Greg McKeown

Personal information
- Place of birth: United States
- Position: Forward

Youth career
- 1973–1976: San Francisco Dons

Senior career*
- Years: Team / Apps / (Gls)
- 1977–1978: San Jose Earthquakes / 2 / (0)
- 1980–1981: Sacramento Gold

= Greg McKeown (soccer) =

American soccer player

Greg McKeown is an American retired soccer forward who played in the North American Soccer League and American Soccer League.

McKeown attended the University of San Francisco, playing on the men's soccer team from 1973 to 1977. In 1976, he scored a goal and assisted on another as the Dons won the NCAA Men's Division I Soccer Championship.

In 1977, McKeown captained the Dons to a second consecutive Division I championship.

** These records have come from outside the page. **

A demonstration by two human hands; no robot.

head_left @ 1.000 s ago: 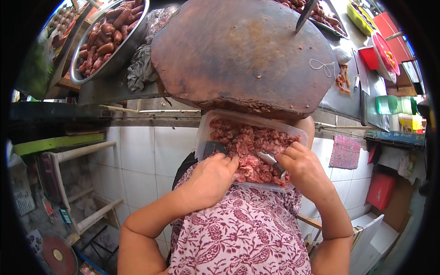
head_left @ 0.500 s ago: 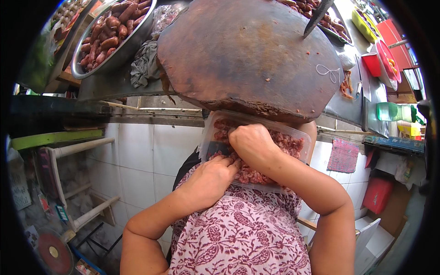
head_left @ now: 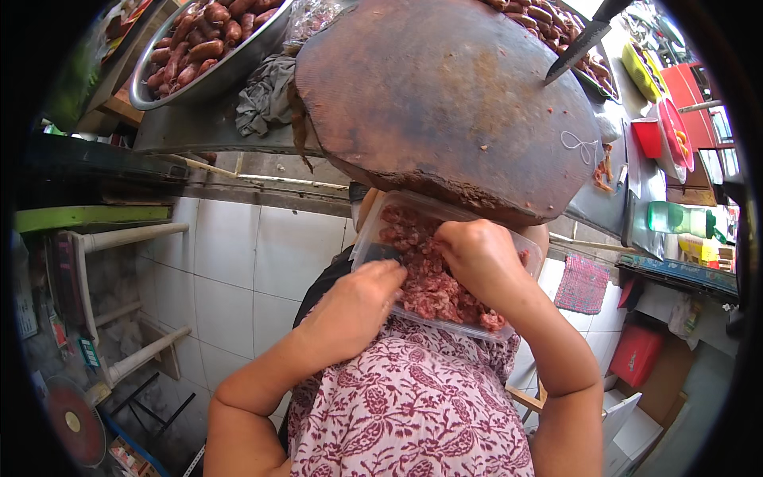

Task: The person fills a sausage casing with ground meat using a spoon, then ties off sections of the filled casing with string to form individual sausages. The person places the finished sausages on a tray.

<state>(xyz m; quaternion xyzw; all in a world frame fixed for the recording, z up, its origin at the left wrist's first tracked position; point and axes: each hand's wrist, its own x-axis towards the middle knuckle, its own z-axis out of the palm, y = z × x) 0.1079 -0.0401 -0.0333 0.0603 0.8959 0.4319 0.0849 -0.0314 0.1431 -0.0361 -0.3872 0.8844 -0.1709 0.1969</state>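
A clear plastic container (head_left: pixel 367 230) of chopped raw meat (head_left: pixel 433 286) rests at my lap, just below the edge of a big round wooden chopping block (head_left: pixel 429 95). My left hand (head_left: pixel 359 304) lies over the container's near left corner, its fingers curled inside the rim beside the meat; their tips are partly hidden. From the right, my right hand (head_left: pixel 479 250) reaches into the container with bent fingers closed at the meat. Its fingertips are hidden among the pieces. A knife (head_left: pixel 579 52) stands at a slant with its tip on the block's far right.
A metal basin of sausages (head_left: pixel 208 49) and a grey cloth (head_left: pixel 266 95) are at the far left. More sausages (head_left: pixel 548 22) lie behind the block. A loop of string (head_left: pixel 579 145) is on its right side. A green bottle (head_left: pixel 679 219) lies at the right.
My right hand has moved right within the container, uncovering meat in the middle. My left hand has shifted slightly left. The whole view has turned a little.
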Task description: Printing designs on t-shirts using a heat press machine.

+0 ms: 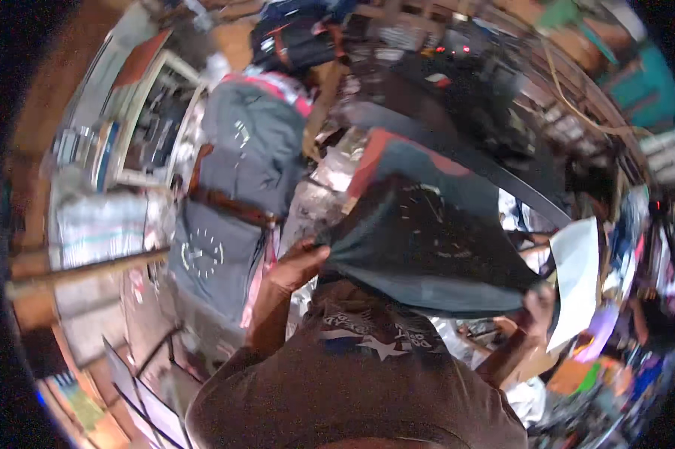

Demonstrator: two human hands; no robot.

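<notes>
A dark grey-green cloth (427, 239) with faint pale marks printed on it hangs stretched in front of my chest. My left hand (300, 266) pinches its left corner between thumb and fingers. At the opposite corner my right hand (538, 307) is closed on the edge, slightly blurred. The cloth sags between both hands, and its far part lies over a red-and-grey surface (371, 161). A white sheet (575, 280) stands just beyond my right hand; whether the hand touches it, I cannot tell.
Left of the cloth, grey fabric pieces (221, 254) with pale prints lie in a row, crossed by a brown wooden bar (233, 206). A dark machine-like bulk (457, 97) fills the far side. Coloured cloths (588, 374) are heaped at the right, and a wooden pole (90, 277) juts in at left.
</notes>
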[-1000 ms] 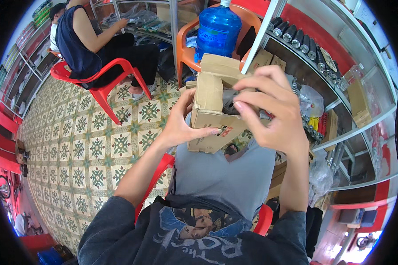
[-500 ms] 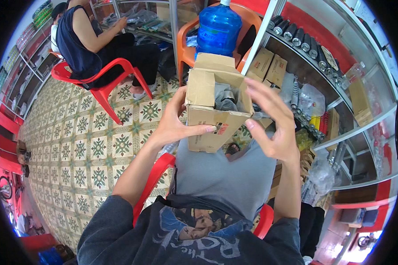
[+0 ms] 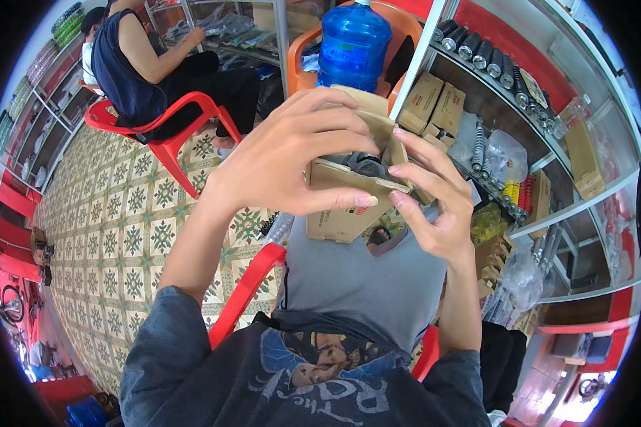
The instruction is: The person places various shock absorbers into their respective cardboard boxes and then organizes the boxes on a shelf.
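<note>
An open brown cardboard box (image 3: 338, 222) stands upright over my grey-trousered lap, its back flap raised. Inside lies a dark part in grey plastic wrap (image 3: 370, 166), with a metal ring end partly showing. Across the box's left side and opening reaches my left hand (image 3: 285, 153), fingers spread and curved, thumb stretched over the front rim; the hand hides much of the opening. My right hand (image 3: 440, 206) is at the right wall, its fingertips on the rim and its thumb by the front right corner, gripping the box there.
A blue water jug (image 3: 354, 48) sits on an orange chair (image 3: 299, 53) ahead. At right, a glass-and-metal shelf (image 3: 541, 153) holds shock absorbers, boxes and plastic bags. At far left, a person (image 3: 132, 67) sits on a red chair (image 3: 167, 146). The floor is patterned tile.
My left hand has let go of the box's left side and risen over its opening. My right hand has closed in on the right rim.
</note>
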A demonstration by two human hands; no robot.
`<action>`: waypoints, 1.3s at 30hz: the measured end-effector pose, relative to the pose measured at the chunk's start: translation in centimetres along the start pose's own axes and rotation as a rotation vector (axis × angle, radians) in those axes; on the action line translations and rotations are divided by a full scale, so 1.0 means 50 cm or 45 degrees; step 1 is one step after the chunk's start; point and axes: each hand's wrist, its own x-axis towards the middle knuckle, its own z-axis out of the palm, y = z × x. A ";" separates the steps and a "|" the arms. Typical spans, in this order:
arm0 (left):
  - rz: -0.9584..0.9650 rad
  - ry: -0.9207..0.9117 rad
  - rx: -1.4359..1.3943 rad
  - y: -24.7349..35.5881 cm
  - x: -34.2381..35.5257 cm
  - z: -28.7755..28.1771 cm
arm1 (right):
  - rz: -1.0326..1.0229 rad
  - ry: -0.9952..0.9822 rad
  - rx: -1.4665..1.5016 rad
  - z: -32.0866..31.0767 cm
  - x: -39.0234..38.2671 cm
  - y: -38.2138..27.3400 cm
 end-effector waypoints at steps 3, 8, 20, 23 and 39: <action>-0.045 0.120 0.035 -0.007 0.004 -0.005 | -0.008 0.018 0.035 0.001 -0.005 0.002; -0.097 0.336 -0.011 -0.052 -0.073 -0.014 | -0.035 0.064 0.065 0.010 -0.011 0.006; -0.394 0.453 -0.550 -0.036 -0.127 0.101 | -0.007 0.068 0.103 0.004 -0.010 -0.006; -0.463 0.473 -0.270 -0.015 -0.113 0.113 | -0.013 0.034 -0.002 -0.014 0.001 -0.015; -0.362 0.597 -0.291 0.015 -0.100 0.141 | 0.081 -1.051 -0.948 -0.010 0.196 -0.081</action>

In 1977, the San Jose Earthquakes selected McKeown in the first round of the North American Soccer League. He played two first-team games over two seasons. In 1980–1981, he played for the Sacramento Gold of the American Soccer League.

In 1989, he was co-owner of the Sacramento Senators of the Western Soccer League.

In 2003, McKeown was inducted into the University of San Francisco sports hall of fame.

Greg McKeown is the CFO for Somerston Estate and Wine Company in Napa Valley.